Who knows how many stories I’m conflating into one? Maybe God does. My guess is between 3 and 5; the stories of my young and sordid past, with joints, hippies, and a shaved head here and there tend to ooze into one another at this point in my (extremely high-functioning and mainstream 50-something) life.
Still, those were the days! Smoking a joint was rewarded with free haircare back then. Try that now. Now, you’re lucky if anyone cares if you smoke a joint. The police hold the door open for you when you emerge from the weed store and advise you to mind the steps. (Or so I’m told.)
Just don’t sip a snifter of whiskey in view of a 17 year old because you’ll get a full body cavity inspection.
Anyway, everyone wants to know which side I’m hoping will win, and I know it’s cliché but I have to say I’m just hoping for a fun impeachment.
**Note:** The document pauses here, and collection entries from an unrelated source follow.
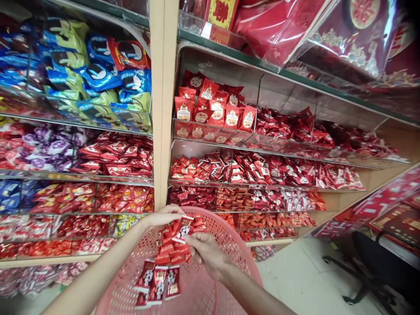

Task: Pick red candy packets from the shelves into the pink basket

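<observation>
My right hand (207, 253) pinches a small red candy packet (183, 228) with white ends, above the pink plastic basket (241, 258). My left hand (166, 215) is at the basket's far rim, left of that packet. Its fingers are drawn together and partly hidden, so what they grip does not show. Below both hands, a heap of small red packets (169, 249) lies in the basket. Several dark red packets with white lettering (159, 282) rest nearer to me on its perforated bottom.
Shelves of wrapped sweets stand ahead, split by a wooden post (162, 109). Blue and green packets (98, 74) fill the upper left bin. Red pouches (216, 109) sit right of the post. A black wheeled chair (383, 262) is at the lower right.
</observation>
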`<state>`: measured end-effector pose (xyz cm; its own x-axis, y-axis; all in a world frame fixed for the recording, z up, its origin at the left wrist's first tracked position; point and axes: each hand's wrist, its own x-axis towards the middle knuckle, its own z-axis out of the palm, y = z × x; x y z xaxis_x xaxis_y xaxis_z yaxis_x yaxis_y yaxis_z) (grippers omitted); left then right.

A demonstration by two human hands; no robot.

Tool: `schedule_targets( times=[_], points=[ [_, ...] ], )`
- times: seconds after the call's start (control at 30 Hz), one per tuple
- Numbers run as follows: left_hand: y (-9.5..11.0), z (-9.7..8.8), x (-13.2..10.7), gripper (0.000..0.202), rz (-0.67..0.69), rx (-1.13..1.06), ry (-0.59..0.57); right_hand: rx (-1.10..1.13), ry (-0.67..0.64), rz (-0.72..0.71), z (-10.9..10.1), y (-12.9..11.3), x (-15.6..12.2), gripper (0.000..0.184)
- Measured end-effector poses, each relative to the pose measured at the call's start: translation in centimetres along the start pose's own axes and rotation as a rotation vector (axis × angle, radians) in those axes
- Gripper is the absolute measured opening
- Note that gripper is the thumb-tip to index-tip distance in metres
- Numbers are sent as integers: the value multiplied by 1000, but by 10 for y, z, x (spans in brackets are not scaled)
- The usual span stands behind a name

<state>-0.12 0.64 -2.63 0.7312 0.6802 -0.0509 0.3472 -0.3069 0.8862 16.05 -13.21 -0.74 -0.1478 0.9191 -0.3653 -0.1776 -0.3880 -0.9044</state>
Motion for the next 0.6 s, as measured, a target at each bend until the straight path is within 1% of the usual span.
schedule_targets(
  times=[0.07, 0.13, 0.27, 0.33, 0.5, 0.6],
  points=[
    [4, 0, 0, 37, -30, 3, 11, -29, -10, 15, 0, 7, -8, 43],
    [7, 0, 0, 41, -45, -14, 0, -81, -36, 61, -3, 20, -13, 42],
    [10, -1, 0, 44, -63, -44, -27, -193, -90, 223, -10, 55, -15, 35],
    [10, -1, -1, 45, -79, -45, -26, -235, -114, 298, -12, 68, -12, 29],
    [12, 0, -3, 46, -102, -42, -14, -326, -163, 396, -14, 83, -5, 23],
    [12, 1, -2, 46, -118, -52, -23, -394, -157, 400, -12, 90, -1, 23]
  ],
)
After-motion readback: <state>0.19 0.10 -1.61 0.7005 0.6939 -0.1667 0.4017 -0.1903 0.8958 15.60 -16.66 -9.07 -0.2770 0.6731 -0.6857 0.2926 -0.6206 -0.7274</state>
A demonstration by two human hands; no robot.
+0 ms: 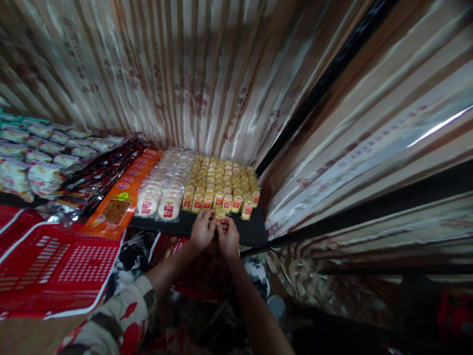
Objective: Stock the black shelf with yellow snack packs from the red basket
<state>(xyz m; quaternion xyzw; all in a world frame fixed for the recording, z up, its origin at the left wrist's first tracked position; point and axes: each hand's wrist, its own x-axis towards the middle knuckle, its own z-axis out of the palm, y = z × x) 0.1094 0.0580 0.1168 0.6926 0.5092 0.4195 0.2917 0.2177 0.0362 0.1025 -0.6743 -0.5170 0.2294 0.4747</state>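
Note:
My left hand (201, 230) and my right hand (228, 235) meet at the front edge of a black shelf (251, 231). Both are closed around a small yellow snack packet (220, 216) held between their fingertips. Just beyond them stand several rows of the same yellow packets (221, 185) with red labels. To the left of those lie rows of white round cakes in clear wrappers (164, 190). My left sleeve is patterned with red flowers.
An orange snack strip (123, 195) and dark red packets (107, 170) lie further left, with more wrapped white cakes (33, 158) beyond. A red plastic crate (55, 268) sits at lower left. Striped foil curtains (207, 74) hang behind and to the right.

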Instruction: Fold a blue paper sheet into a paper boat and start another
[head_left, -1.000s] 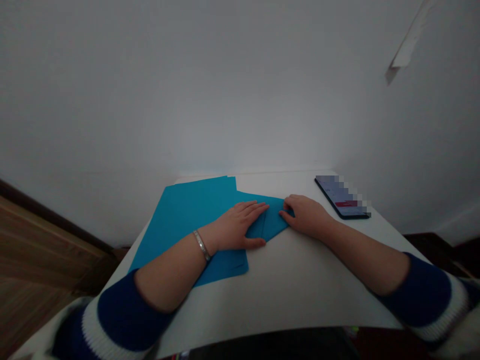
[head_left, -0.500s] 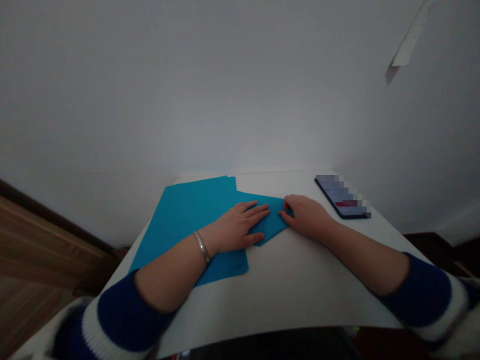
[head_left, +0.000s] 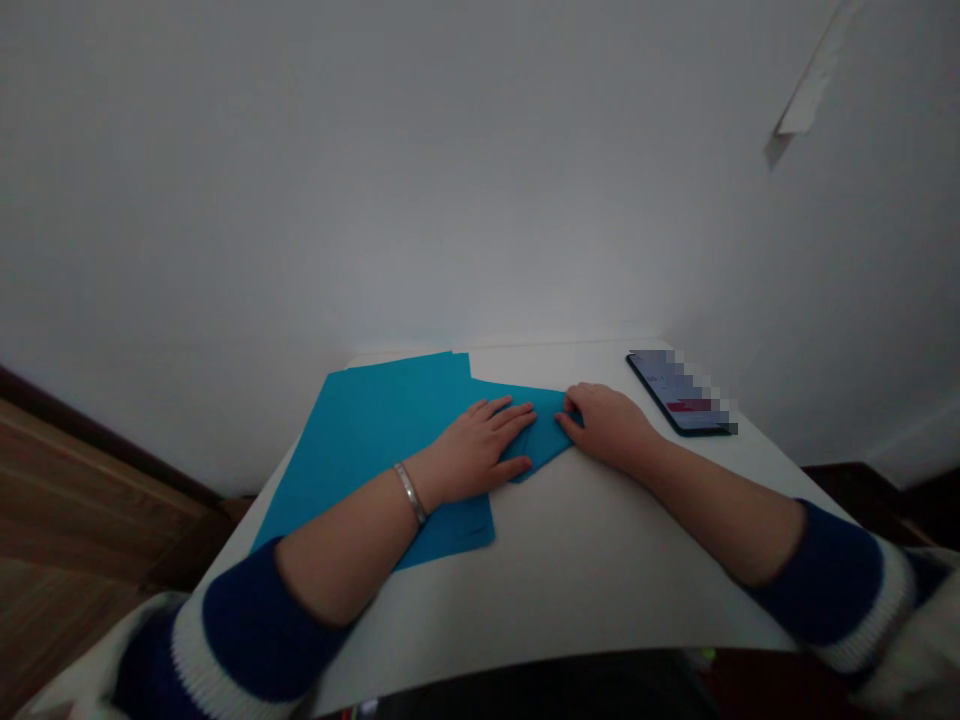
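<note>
My left hand lies flat with fingers stretched out on a folded piece of blue paper, pressing it onto the white table. A silver bracelet sits on that wrist. My right hand rests at the folded paper's right corner with its fingers curled and its fingertips pressing the paper's edge. Under the folded piece and to its left lies a stack of flat blue sheets.
A phone with a lit screen lies at the table's far right. The table stands against a white wall. A strip of tape hangs on the wall at the upper right. Wooden floor shows at the left.
My left hand has slid slightly over the folded paper, its thumb drawing in toward the fold. My right hand stays at the right corner. The view has shifted a little.
</note>
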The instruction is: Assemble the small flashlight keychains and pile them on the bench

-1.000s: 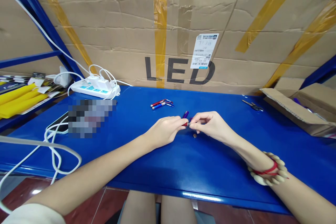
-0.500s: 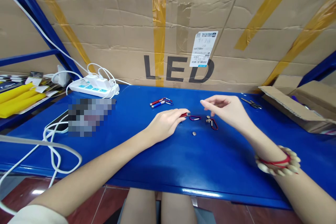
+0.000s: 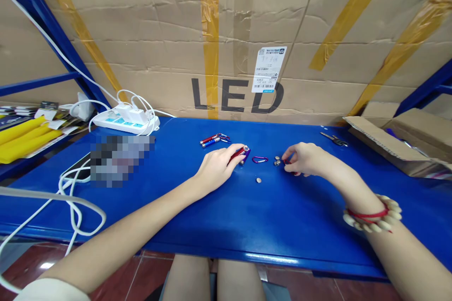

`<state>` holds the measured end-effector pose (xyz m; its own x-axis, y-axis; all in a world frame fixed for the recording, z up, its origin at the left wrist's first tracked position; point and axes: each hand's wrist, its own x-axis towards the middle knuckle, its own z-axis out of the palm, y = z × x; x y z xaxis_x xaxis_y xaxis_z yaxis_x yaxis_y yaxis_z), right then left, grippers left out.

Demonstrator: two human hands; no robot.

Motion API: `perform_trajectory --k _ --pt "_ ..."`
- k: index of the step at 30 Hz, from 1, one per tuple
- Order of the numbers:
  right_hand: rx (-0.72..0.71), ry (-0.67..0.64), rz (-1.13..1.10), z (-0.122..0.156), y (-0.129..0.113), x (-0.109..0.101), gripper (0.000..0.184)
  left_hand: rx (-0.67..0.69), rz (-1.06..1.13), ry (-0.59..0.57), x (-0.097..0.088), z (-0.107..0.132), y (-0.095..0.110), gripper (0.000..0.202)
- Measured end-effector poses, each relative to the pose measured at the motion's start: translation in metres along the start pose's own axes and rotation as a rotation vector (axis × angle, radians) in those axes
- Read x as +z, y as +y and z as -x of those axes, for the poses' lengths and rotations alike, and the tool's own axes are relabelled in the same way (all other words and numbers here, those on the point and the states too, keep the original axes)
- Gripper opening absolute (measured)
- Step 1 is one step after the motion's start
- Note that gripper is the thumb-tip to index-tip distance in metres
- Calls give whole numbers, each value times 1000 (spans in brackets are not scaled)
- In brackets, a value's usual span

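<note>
My left hand (image 3: pixel 221 164) is closed around a red mini flashlight tube (image 3: pixel 237 152), its metal-rimmed end facing right. A purple tube (image 3: pixel 245 157) lies just beyond my fingertips, partly hidden by them. To the right of it a purple carabiner (image 3: pixel 260 160) rests on the table. My right hand (image 3: pixel 305 159) has its thumb and fingers pinched on a red carabiner (image 3: pixel 286 161), mostly covered by the fingers. Several button cells (image 3: pixel 277 161) sit beside those fingertips. A single button cell (image 3: pixel 259 180) lies nearer to me.
Behind my left hand lie a red flashlight (image 3: pixel 209 138) and a blue flashlight (image 3: pixel 211 142) with carabiners. Keys (image 3: pixel 335 139) and an opened carton (image 3: pixel 384 146) are at right. A power strip (image 3: pixel 123 122) and white cables occupy the left of the blue table (image 3: pixel 226 225).
My right hand has come down onto the red carabiner. My left hand has turned the red tube, showing its open-looking end; the purple tube now shows beside it.
</note>
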<state>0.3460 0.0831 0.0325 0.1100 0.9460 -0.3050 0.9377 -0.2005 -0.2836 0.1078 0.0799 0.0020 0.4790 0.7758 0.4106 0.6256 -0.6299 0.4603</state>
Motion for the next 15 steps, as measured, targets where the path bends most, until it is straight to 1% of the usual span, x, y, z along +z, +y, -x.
perform_trajectory --k 3,5,7,10,11,12,15 --pt "-79 148 66 -5 3 4 15 -60 130 -43 0 0 1 22" --pt "-180 265 36 -8 5 5 10 -76 228 -45 1 -1 1 21" --pt "-311 378 -61 -8 3 5 10 -78 326 -35 1 -2 1 20" --pt "-534 482 -363 -1 -9 6 20 -98 495 -22 4 -3 1 25" --pt "-595 498 -490 2 -15 9 23 -111 561 -18 6 -3 1 27" --pt "-651 477 -611 6 -21 12 24 -125 627 -12 8 -3 1 28" --pt "-715 305 -882 15 -36 25 25 -152 782 5 12 -3 2 35"
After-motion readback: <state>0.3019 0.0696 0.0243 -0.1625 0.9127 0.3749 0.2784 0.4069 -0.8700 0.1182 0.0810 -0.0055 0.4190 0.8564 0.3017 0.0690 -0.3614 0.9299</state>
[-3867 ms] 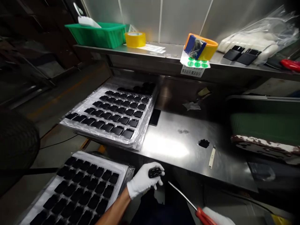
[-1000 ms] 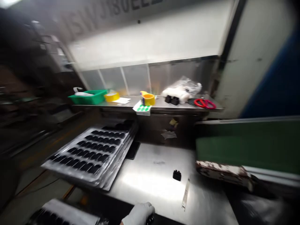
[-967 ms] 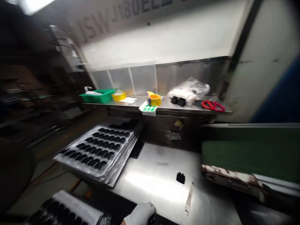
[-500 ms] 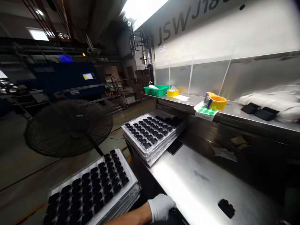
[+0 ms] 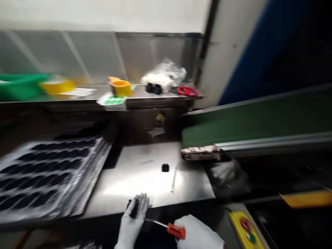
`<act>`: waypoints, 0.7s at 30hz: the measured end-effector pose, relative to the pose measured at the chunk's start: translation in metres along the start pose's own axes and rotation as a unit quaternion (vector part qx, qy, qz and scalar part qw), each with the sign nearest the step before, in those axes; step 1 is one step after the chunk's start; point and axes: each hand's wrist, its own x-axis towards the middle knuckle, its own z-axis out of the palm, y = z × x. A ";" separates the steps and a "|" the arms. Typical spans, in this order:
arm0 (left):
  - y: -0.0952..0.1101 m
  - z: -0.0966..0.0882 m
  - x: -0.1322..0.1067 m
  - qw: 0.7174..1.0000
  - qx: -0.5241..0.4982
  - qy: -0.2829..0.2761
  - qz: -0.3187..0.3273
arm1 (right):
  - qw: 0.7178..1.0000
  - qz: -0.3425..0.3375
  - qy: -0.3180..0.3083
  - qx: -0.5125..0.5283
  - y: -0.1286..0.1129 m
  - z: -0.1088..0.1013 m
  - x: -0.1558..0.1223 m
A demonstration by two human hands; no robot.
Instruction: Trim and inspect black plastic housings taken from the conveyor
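My left hand (image 5: 133, 221), in a white glove, is at the front edge of the steel table (image 5: 145, 186) and grips a small black plastic part (image 5: 134, 208). My right hand (image 5: 198, 233), also gloved, is closed round the red handle of a thin metal tool (image 5: 176, 230); its shaft reaches left toward the black part. Another small black part (image 5: 165, 167) lies loose on the table farther back, with a pale thin strip (image 5: 173, 179) beside it.
A stack of clear trays (image 5: 49, 173) filled with black parts sits on the table's left. The shelf behind holds a green bin (image 5: 18, 84), tape rolls (image 5: 120, 88), bagged white items (image 5: 164, 74) and red scissors (image 5: 187, 91). A green conveyor belt (image 5: 254, 117) runs at right, above a yellow button box (image 5: 245, 230).
The view has swung from the left back to the right. My right hand with the red-handled tool has come into view, and my left hand now holds the black part up by the table edge.
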 end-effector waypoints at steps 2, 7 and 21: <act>-0.012 0.018 0.000 0.996 0.072 -0.018 -0.058 | 0.998 0.046 0.033 0.040 0.032 -0.010 -0.005; -0.039 0.045 -0.023 0.964 0.196 -0.078 -0.164 | 0.956 0.095 0.207 0.183 0.130 -0.013 -0.015; 0.019 0.099 -0.090 0.907 0.353 -0.225 -0.050 | 0.758 0.297 0.410 0.412 0.212 0.068 0.101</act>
Back when I was almost still Catholic, I met a man who, I was told, would be the music leader for the kids in the parish CCD program I somehow found myself teaching in. This man came with his wife from Mexico – they were a lovely couple – and he was studying at Berklee College of Music.
It sounded perfect.
My then-wife was Costa Rican and she and I struck up a friendship with the couple, inviting them over for dinner one night. I had just finished working on a radio play and was using a new sound tool that was software-based, and I really couldn’t sort out how to use it. I showed it to my Mexican friend and asked him to explain what the tool was doing to the sound. All I knew how to do was use the mouse and keyboard to bend the sounds and make funny noises and so forth, but not what each effect tool was actually doing.
My new musical friend, who was going to Berklee because he was a highly skilled musician, played around with the software too, but his silence and bemusement indicated he didn’t know much more about the tools than I did.
One Sunday, the couple stayed after mass and came into the parish hall, where this new musical genius from Mexico would play songs for the kids – Catholic singalongs – while his lovely wife sat beside him or next to my wife and me (can't recall those exact details). He had a guitar on a strap and a pony tail, as you might imagine a Mexican Catholic troubadour would have, so we were all waiting in anticipation for him to sing Jesus-themed songs of freedom to us. He strummed a little, started, stopped, strummed again. We all waited for him to stop strumming aimlessly and start playing songs we could all sing to.
It never happened.
If he actually was a musician, he was under some kind of temporary spell that rendered him incapable of playing music, but I began to think that he was not a real musician after all, just a guy who had gotten into Berklee.
You might imagine that I often think back to those days and reminisce, as I just did here in a publicly available and highly-read blog, but the truth is that if I hadn’t just now remembered this series of events , I perhps would never have recalled that memory , and it would have been lost to history.